*** Record set Section Begins ***
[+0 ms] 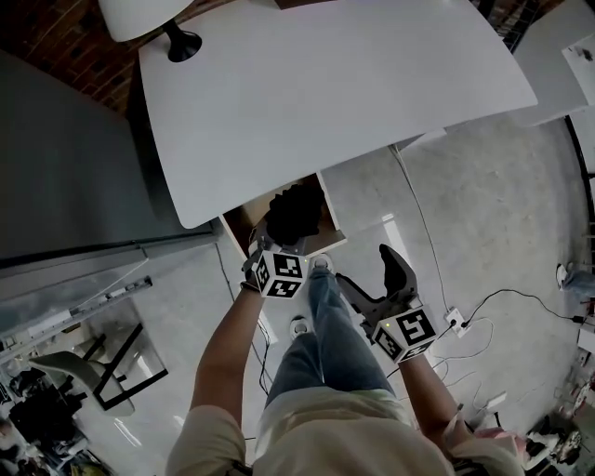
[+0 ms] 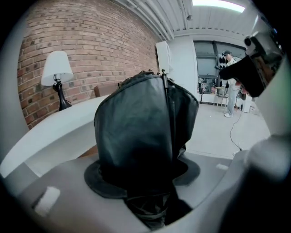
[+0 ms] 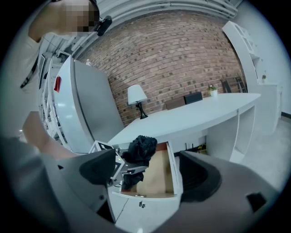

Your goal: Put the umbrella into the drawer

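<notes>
The black folded umbrella (image 1: 293, 214) hangs over the open drawer (image 1: 327, 206) under the white table's (image 1: 325, 84) near edge. My left gripper (image 1: 279, 244) is shut on it; in the left gripper view the bunched black fabric (image 2: 145, 132) fills the space between the jaws. From the right gripper view the umbrella (image 3: 141, 150) sits above the left part of the drawer's bare wooden bottom (image 3: 160, 175), with the left gripper (image 3: 119, 167) holding it from the left. My right gripper (image 1: 364, 265) stands open and holds nothing, to the right of the drawer front (image 3: 150, 207).
A white lamp (image 1: 139, 14) stands on the table's far left corner. A tall grey cabinet (image 1: 65, 158) flanks the table on the left. The person's legs and shoes (image 1: 321, 265) are just in front of the drawer. Cables (image 1: 493, 307) lie on the floor at right.
</notes>
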Tool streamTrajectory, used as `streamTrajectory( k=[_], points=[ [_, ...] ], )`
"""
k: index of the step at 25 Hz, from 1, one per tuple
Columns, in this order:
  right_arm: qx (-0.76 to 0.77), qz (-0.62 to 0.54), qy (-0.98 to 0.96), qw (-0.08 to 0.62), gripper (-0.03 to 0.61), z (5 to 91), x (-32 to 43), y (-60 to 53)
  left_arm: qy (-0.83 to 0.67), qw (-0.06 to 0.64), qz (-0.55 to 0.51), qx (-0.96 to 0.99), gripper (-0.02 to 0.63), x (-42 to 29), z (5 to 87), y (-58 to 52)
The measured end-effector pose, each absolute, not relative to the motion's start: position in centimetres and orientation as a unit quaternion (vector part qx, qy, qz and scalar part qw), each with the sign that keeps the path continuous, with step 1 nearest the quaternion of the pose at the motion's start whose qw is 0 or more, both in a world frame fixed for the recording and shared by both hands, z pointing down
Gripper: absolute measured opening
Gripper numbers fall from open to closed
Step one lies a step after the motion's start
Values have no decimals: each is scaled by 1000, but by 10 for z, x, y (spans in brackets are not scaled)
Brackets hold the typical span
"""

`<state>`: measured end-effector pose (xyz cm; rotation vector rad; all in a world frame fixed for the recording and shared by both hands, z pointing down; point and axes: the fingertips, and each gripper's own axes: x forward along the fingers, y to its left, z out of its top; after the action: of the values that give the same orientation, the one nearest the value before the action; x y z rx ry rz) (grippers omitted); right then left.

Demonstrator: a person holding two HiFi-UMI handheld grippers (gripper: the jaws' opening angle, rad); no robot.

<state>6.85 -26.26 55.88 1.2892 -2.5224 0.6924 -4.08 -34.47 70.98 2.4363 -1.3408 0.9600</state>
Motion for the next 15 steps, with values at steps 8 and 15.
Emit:
streamTrajectory(
  k=[8, 15],
  points=[
    [449, 244, -851, 121, 413, 589, 78, -285, -442, 132, 380, 802, 249, -41, 783, -361],
    [454, 252, -845, 124, 413, 606, 85, -303, -438, 152, 443, 767, 256, -54, 841, -371]
  ],
)
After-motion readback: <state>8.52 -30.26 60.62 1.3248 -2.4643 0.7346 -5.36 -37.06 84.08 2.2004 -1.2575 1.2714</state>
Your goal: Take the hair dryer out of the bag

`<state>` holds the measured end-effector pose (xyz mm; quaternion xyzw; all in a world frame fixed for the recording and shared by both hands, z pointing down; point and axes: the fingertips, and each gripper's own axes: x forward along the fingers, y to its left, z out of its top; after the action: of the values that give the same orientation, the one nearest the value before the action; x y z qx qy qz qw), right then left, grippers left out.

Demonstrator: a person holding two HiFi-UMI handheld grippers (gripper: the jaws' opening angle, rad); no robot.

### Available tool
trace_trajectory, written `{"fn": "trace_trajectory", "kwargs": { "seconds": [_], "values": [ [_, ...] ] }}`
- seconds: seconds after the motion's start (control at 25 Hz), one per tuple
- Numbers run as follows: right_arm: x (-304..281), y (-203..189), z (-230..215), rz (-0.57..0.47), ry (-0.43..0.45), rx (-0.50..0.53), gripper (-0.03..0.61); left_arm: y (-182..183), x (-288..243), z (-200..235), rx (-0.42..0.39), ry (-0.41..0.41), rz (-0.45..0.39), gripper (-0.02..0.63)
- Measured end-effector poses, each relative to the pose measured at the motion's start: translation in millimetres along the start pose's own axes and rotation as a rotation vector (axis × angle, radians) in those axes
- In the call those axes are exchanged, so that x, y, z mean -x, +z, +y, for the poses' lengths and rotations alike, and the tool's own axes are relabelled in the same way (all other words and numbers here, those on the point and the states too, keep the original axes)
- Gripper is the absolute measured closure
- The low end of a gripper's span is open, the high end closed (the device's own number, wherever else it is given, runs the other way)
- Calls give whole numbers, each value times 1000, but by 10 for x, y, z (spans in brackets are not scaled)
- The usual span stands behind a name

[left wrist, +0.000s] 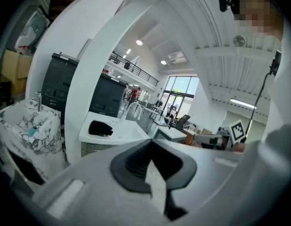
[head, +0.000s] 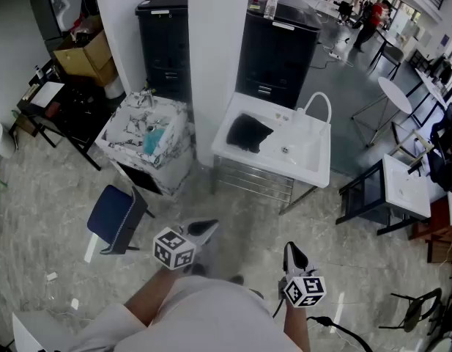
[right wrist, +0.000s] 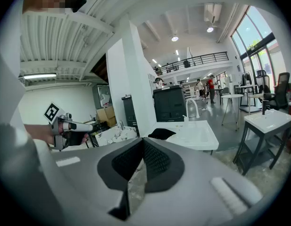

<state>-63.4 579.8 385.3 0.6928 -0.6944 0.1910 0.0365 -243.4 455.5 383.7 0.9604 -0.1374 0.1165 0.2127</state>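
Head view is showing the approach step. The person is standing well apart from the white sink table (head: 313, 169), and the black bag (head: 249, 133) is lying on its left part. The hair dryer is not showing; it is presumably inside the bag. The left gripper (head: 202, 230) and right gripper (head: 293, 252) are both clenched on nothing. The next move is calling for closing in on the table, then spreading the jaws at the bag.

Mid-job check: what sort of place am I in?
Probably a large open lab or test hall: a freestanding white sink with a black bag on it, a marble-patterned sink beside it, a mezzanine railing beyond.
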Motion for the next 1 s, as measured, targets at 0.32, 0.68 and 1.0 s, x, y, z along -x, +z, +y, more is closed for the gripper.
{"fn": "trace_trajectory", "kwargs": {
  "seconds": [0.32, 0.68, 1.0],
  "values": [
    [-47, -8, 93, 1, 2, 10, 574, -17, 22, 30, 1, -13, 4, 612],
    [-191, 15, 264, 3, -7, 1, 574, 7, 71, 164, -5, -43, 11, 612],
    [-439, 0, 432, 11, -38, -8, 574, 63, 201, 379, -25, -71, 23, 612]
  ]
}}
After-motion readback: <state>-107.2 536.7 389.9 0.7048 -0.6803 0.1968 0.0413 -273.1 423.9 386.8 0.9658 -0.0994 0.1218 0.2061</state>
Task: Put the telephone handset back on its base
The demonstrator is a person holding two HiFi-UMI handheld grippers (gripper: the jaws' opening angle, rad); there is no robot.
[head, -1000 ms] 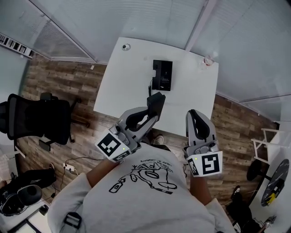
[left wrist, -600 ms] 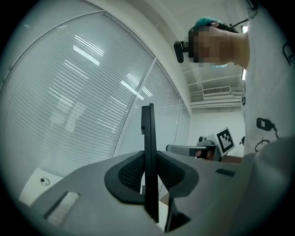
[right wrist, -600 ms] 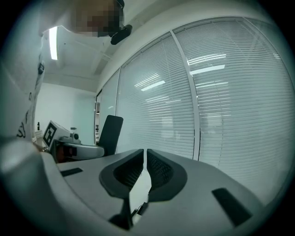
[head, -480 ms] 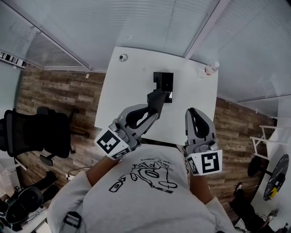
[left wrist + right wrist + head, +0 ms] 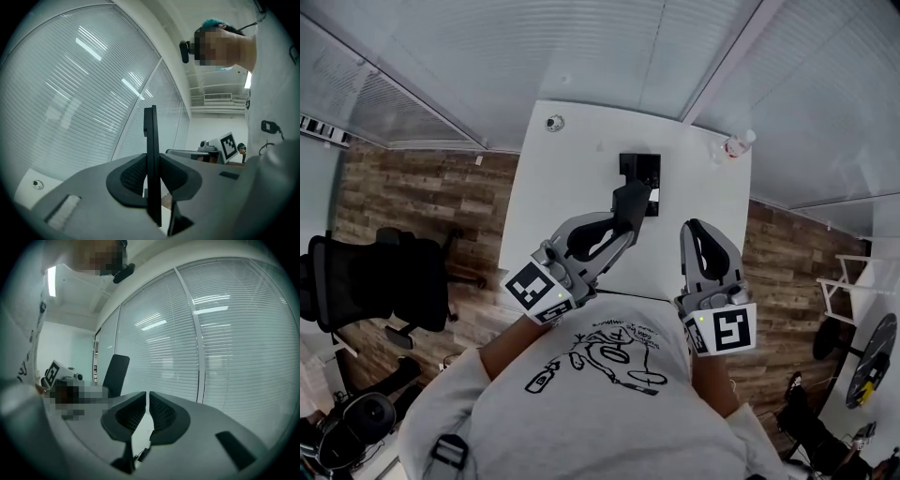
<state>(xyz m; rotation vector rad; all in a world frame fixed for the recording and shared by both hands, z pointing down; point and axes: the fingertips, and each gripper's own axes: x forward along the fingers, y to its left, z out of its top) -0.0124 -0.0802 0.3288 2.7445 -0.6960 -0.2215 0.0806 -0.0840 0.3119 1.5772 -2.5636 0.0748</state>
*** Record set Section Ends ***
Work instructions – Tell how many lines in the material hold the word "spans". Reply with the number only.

Exercise result – 2